Observed frequency is the table given above.
E_{ij}=\frac{(Row Total)×(Column Total)}{Grand Total}
- Male and chocolate:
\frac{45×45}{120} = 16.875 - Male and Vanilla:
\frac{45×35}{120} = 13.125 - Male and Strawberry:
\frac{45×40}{120}=15.0 - Female and chocolate:
\frac{75×45}{120} = 28.125 - Female and Vanilla:
\frac{75×35}{120} = 21.875 - Female and Strawberry:
\frac{75×40}{120}=25.0
Step 4: Perform Chi-Square Test
Use Chi-Square Formula:
\chi^2 = \sum \frac{ (O_i - E_i)² }{ E_i }
Step 5: Determine Degrees of Freedom (df)
df = (number of rows - 1) × (number of columns - 1)
Step 6: Find p-value
Compare the calculated χ² value with the critical value from the Chi-Square distribution table for the given degrees of freedom.

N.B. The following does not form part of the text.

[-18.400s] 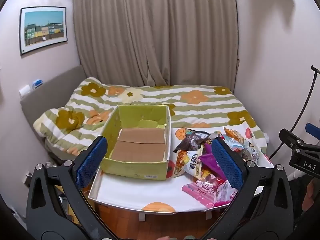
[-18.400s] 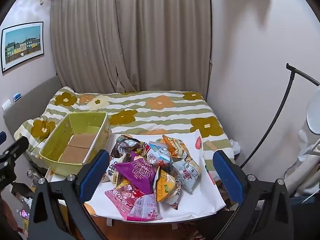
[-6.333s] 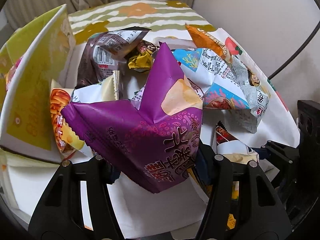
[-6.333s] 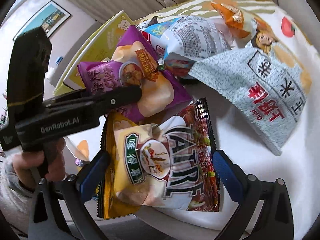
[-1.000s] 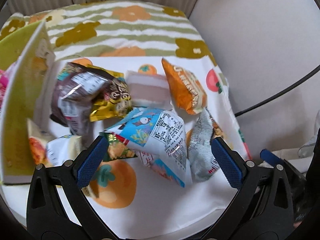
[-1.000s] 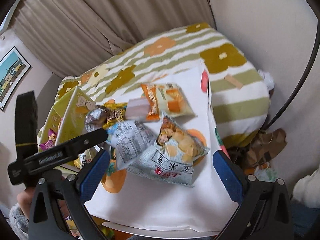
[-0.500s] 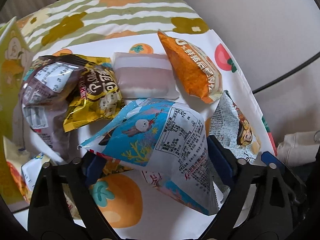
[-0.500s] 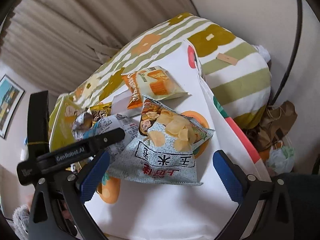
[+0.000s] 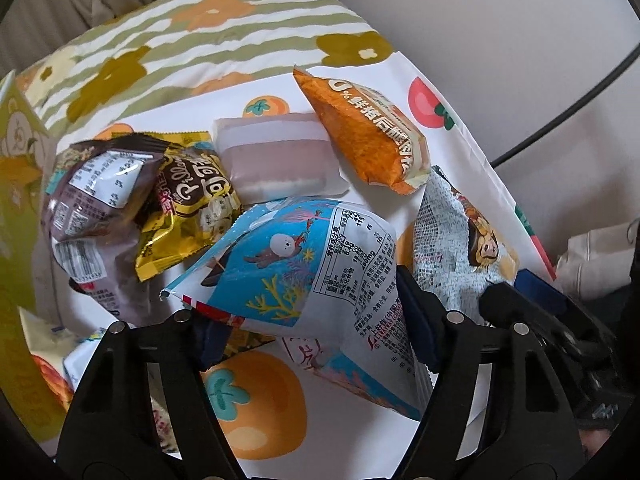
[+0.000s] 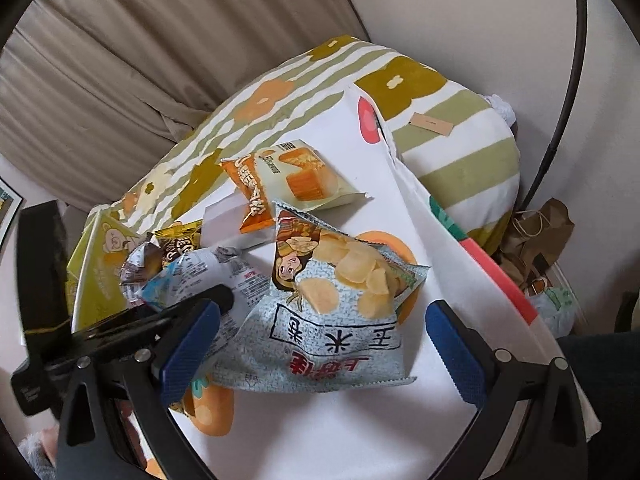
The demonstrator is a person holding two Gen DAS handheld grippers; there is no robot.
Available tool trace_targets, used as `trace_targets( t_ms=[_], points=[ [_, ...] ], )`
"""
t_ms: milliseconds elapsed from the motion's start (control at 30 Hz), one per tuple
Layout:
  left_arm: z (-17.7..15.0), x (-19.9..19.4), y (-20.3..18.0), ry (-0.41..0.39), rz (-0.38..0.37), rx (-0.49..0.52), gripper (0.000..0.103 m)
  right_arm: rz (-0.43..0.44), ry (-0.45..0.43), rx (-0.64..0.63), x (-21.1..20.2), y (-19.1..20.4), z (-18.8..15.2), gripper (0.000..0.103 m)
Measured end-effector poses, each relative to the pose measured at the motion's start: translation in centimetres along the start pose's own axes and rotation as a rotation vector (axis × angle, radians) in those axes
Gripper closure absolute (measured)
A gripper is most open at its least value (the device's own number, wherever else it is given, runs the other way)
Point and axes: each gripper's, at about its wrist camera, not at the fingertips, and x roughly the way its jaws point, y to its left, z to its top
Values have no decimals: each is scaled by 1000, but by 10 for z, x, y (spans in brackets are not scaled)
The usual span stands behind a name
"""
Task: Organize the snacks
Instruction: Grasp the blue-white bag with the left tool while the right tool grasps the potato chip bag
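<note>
My left gripper (image 9: 312, 320) is shut on a blue-and-white snack bag (image 9: 312, 276), its pads pressed on both sides. That bag also shows in the right wrist view (image 10: 200, 276), with the left gripper (image 10: 192, 312) beside it. My right gripper (image 10: 324, 344) is open around a pale blue chip bag (image 10: 332, 320), which lies flat on the white cloth (image 10: 360, 420). The chip bag lies just right of the held bag in the left wrist view (image 9: 460, 248). The green cardboard box (image 10: 96, 272) stands at the left.
An orange bag (image 9: 368, 136), a pink-and-white pack (image 9: 276, 160), a gold bag (image 9: 188, 208) and a brown bag (image 9: 88, 200) lie behind. The table's right edge (image 10: 480, 272) drops off to paper bags (image 10: 536, 240) on the floor. The flowered bed (image 10: 440, 100) lies beyond.
My left gripper has closed in on the blue-and-white bag and gripped it. My right gripper has dropped closer, its open fingers now on either side of the pale blue chip bag.
</note>
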Motion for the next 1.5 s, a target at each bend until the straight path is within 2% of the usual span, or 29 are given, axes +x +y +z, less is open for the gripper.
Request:
trace_targets(
  t_ms=[200, 467, 567, 600, 633, 933, 1233, 1500],
  points=[
    [0, 1, 8, 6, -4, -2, 34, -23, 11, 37, 17, -2, 3, 3],
    [-2, 0, 13, 2, 12, -9, 34, 8, 52, 100, 34, -13, -1, 9],
    [-4, -2, 15, -5, 11, -18, 34, 35, 67, 112, 38, -14, -3, 17],
    [-4, -3, 14, -8, 14, -18, 34, 35, 64, 103, 37, -13, -3, 26],
    [-5, -4, 13, -10, 17, -18, 34, 32, 65, 89, 36, -12, -3, 28],
    [-14, -25, 4, -48, 35, -26, 34, 50, 50, 13, 16, -4, -7, 36],
    [-19, -79, -13, -147, 64, -58, 34, 83, 0, -106, -32, 11, 7, 36],
    [-22, -157, -10, -287, 139, -135, 34, 142, -51, -288, -84, 49, 28, 36]
  ],
)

- If a predefined table is provided, use it
- Otherwise, we generally take the significance level as α = 0.05

Here, χ² = 4.86 with df=2:
Critical value at α=0.05 is 5.991.
Since 4.86 < 5.991, p > 0.05
Step 7: Interpret Results
- If the p-value is less than a certain significance level (e.g., 0.05), then we reject the null hypothesis, which is commonly denoted by α. Thus, it means that category variables highly correlate with each other.
- When a p-value is above α, it implies that we cannot reject the null hypothesis; hence, there is insufficient evidence for establishing the relationship between these variables.
No significant evidence supports the claim that men prefer vanilla or women prefer chocolate (p>0.05).
Addressing Assumptions and Considerations
- Chi-square tests suppose that the observations are independent of one another; they are distinct.
- Each cell in the table should have a minimum of five values in it for better results. Otherwise, think about Fisher’s exact test as an alternative measure if a table cell has fewer than five numbers in it.
- Chi-square tests do not indicate a causal relationship, but they identify an association between variables.
Goodness-Of-Fit
A goodness-of-fit test checks if a hypothesized model matches observed data. For example, testing whether a die is fair.
Key Aspects:
- Purpose: Check how well observed data fits expected data
- Data Types: Categorical only
- Applications: Compare observed vs. expected frequencies.
- Benefits: Identifies model-data mismatch.
Applications of Chi-Square Test in Computer Science
A/B Testing & Feature Evaluation
- Compare user engagement (e.g., clicks, conversions) between two website versions (A vs. B).
- Chi-test is used to test if observed metrics (e.g., "Click" vs. "No Click") differ significantly between groups.
- Example: Observed: Version A: 120 clicks / 1,000 views; Version B: 150 clicks / 1,000 views. Chi-Square: Checks if the difference is statistically significant (not due to chance).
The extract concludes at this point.